§ **TASK DETAILS**
Some entries follow. Reproduce exactly the lines starting at the one with "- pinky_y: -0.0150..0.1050" and stopping after the one with "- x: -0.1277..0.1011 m".

Records from a collection:
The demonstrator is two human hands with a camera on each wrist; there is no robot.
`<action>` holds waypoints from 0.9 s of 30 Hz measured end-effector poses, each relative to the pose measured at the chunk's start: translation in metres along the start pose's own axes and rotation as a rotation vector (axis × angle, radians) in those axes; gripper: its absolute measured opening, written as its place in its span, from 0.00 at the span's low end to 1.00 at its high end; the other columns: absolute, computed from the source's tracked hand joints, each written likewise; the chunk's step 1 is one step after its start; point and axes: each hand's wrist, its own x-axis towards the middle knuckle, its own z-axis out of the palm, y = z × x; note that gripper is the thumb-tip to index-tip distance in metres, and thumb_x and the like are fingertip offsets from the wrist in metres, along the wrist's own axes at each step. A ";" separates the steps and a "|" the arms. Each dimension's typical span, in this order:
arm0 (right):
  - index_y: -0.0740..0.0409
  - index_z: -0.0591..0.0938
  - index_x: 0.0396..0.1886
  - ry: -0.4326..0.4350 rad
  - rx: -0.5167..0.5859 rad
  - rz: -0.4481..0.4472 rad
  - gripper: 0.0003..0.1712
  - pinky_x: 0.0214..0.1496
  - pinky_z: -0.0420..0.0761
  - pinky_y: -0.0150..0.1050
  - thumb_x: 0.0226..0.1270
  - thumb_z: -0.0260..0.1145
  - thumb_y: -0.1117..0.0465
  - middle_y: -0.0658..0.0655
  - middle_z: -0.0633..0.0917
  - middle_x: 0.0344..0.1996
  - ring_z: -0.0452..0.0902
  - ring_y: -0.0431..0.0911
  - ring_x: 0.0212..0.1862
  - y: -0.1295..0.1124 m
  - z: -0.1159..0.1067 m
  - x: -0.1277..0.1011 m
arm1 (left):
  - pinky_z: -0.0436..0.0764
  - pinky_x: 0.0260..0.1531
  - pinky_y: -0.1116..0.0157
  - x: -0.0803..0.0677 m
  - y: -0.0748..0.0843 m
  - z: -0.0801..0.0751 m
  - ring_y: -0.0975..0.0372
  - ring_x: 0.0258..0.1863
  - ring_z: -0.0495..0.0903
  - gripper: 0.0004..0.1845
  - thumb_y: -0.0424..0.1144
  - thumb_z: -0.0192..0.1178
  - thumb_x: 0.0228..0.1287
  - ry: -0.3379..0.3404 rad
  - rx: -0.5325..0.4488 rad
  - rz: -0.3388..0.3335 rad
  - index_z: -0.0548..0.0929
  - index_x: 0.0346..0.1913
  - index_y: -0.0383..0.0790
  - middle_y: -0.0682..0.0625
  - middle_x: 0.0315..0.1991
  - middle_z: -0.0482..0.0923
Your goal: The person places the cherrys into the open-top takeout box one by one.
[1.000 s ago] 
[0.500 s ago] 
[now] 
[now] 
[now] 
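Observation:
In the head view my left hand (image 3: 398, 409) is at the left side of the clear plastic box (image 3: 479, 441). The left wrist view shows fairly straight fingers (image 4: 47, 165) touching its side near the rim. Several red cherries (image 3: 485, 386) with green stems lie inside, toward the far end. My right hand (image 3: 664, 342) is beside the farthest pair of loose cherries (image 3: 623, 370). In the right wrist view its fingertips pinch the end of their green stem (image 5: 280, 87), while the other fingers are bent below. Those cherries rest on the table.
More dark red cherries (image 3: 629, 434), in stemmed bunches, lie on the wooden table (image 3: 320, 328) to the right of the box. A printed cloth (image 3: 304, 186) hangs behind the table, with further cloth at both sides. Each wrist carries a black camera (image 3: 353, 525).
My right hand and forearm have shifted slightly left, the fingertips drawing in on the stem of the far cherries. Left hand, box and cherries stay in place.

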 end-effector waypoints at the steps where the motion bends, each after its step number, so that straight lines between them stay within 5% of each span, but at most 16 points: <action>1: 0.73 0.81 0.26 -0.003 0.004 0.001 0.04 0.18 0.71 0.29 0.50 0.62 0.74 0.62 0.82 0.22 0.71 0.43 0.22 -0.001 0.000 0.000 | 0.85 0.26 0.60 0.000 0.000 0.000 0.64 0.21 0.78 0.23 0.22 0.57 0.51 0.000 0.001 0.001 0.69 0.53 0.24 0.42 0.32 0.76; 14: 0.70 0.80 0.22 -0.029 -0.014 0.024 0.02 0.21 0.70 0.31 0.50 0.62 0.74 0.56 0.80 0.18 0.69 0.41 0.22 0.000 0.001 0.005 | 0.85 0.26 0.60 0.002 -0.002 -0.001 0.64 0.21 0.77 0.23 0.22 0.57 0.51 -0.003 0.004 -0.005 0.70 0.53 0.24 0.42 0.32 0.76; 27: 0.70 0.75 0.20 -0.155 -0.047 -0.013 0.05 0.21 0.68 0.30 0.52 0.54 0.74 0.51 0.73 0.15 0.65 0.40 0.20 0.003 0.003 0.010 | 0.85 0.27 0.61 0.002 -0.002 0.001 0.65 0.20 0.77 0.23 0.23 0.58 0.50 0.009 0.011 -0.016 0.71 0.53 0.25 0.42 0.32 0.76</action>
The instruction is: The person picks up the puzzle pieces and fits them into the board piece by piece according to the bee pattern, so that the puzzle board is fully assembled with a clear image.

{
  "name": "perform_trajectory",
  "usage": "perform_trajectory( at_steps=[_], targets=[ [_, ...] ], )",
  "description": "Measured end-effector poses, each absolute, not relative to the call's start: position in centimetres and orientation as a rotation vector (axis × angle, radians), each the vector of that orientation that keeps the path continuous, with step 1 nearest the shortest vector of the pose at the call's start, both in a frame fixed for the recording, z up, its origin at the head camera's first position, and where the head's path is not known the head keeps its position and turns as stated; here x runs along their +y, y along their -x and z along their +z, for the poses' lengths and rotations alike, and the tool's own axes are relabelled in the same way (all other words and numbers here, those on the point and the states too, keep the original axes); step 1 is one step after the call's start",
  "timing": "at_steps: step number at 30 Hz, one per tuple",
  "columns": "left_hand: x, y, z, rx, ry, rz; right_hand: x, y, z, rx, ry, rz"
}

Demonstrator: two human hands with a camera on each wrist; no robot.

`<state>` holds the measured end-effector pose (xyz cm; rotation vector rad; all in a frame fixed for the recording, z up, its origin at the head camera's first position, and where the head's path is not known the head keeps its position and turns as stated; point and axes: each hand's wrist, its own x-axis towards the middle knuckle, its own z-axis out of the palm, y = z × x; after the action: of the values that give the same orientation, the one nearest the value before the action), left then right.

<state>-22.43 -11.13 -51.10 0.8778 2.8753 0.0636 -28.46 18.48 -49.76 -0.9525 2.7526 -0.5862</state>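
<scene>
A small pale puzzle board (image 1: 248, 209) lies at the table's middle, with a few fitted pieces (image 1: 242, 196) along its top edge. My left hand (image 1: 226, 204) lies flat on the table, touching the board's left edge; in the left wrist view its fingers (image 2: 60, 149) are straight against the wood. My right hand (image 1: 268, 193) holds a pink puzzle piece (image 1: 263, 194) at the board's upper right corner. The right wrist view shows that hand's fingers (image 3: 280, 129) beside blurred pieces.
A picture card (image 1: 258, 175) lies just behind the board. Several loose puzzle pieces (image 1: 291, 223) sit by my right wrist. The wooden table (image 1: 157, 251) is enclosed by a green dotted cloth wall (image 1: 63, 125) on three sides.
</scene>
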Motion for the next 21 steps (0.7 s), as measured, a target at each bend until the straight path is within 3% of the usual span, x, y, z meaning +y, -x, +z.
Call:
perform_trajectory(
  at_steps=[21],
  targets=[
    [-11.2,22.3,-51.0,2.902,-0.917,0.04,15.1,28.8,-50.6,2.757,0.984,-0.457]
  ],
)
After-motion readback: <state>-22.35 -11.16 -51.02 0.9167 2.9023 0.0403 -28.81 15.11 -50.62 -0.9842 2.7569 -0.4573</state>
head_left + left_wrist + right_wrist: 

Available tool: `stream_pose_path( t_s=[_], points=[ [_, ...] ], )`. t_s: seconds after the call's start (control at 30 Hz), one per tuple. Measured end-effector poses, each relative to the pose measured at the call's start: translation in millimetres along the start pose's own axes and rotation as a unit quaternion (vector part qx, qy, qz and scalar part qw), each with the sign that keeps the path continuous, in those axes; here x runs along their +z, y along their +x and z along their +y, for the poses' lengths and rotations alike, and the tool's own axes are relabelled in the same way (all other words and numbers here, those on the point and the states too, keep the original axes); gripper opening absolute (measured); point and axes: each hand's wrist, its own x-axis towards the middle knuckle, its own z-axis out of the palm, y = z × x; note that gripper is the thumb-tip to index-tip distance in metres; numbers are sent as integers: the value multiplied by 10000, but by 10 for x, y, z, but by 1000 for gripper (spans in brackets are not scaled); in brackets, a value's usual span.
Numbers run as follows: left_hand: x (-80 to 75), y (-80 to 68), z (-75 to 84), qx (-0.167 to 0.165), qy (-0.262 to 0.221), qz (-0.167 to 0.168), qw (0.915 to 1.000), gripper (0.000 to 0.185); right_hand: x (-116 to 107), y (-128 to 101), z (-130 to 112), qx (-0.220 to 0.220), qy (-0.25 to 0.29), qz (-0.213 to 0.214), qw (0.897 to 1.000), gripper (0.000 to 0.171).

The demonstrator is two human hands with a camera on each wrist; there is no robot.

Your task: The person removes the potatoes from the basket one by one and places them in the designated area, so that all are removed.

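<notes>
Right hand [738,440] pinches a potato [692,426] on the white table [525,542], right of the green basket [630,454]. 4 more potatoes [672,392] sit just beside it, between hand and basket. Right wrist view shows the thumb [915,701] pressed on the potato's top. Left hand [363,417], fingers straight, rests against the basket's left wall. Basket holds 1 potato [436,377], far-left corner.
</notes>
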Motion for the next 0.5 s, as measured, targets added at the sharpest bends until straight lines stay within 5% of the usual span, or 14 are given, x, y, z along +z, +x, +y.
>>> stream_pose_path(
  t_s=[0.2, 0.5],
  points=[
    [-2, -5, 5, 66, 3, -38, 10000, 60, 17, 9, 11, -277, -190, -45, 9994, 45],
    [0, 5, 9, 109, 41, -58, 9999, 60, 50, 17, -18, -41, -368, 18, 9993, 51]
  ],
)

§ **SOLUTION FOR THIS EXERCISE**
  - pinky_y: -0.0150..0.1050
  - thumb_x: 0.0226..0.1270
  - thumb_z: -0.0260..0.1145
  - thumb_y: -0.1117..0.0465
  - middle_y: -0.0658..0.0655
  - middle_z: -0.0633..0.0917
  - middle_x: 0.0344..0.1996
  - ring_z: -0.0452..0.0902
  - ring_y: -0.0431..0.0911
  - ring_x: 0.0212..0.1862
  - y: -0.1295..0.1124 m
  - z: -0.1159..0.1067 m
  - x: -0.1277..0.1011 m

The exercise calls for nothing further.